The teenage hackers paid millions to expose corporations’ weak spots


The 19-year-old sat at his desk, eyes hooked on the screen. Displayed on it was a corporate-looking website. At a casual glance it was just another nondescript web page, perhaps a little sparser than the colourful social media platforms he might be expected to browse.

But the American teenager had in fact gained access to the TAT-14 submarine telecommunications cable system. In operation until December 2020, the vital global commerce conduit stretched for more than 9,500 miles between France, Germany, Denmark, the Netherlands, Britain and the US.

“I came across this one web server. And the title was super interesting. So I wanted to see if I could hack it,” says Corben Leo.

His method was shockingly simple: Leo navigated to a very specific web address and refreshed the page twice. Thanks to a hitherto undetected flaw, the website treated his computer as if he had logged in with an administrator account.

It gave him the same level of control as the owners of TAT-14, resting his fingers on the artery of transatlantic trade in March 2019. And nobody knew he was there.

Leo’s hack is just one among a global community of bug bounty researchers: ethical hackers who investigate companies’ web servers for security flaws – bugs – and then reveal their findings to the owners, usually in return for payment.

“I could add admin access to all of their accounts. I could manage them, I had access to all of the internal cable documentation,” says Leo. “Everything that had to do with the inner workings of the cable, how the cable was physically structured, their maintenance periods.”

Not yet old enough to even buy a beer at the time, he could have triggered stock market crashes, disrupted governments or sparked accusations of international espionage.
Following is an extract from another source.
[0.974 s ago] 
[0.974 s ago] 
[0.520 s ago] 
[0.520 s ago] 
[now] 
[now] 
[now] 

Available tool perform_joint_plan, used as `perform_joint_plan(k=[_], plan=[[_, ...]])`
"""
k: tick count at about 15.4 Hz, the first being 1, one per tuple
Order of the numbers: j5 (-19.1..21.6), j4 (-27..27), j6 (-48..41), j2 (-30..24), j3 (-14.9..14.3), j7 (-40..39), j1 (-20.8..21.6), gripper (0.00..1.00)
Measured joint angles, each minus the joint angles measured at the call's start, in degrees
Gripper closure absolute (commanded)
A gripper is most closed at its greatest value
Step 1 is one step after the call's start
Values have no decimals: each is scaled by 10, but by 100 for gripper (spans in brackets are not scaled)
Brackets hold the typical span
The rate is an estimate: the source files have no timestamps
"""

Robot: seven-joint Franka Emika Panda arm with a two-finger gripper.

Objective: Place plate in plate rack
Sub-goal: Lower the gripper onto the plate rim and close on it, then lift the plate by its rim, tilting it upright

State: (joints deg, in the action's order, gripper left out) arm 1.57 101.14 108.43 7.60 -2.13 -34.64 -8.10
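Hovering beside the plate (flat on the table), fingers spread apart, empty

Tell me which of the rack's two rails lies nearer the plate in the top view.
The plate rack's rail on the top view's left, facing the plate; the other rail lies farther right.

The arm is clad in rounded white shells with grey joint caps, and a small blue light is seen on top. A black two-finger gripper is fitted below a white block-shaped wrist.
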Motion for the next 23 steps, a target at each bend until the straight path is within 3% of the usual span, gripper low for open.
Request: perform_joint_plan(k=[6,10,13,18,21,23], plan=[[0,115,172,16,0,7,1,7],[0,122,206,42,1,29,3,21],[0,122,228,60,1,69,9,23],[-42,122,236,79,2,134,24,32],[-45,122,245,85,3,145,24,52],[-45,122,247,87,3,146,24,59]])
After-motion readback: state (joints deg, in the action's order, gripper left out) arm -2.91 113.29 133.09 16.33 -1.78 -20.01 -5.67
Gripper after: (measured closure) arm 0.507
Instead, he says, “I reported it to the telecommunication company as part of their security programme.

“I didn’t try to do too much because it was an undersea cable. I was fearful of getting thrown at a CIA black site!”

A lucrative pastime

For the most highly skilled hackers, bug bounties can be a lucrative pastime. Leo, now aged 22, claims he has earned “close to a million dollars” from his research efforts. As a…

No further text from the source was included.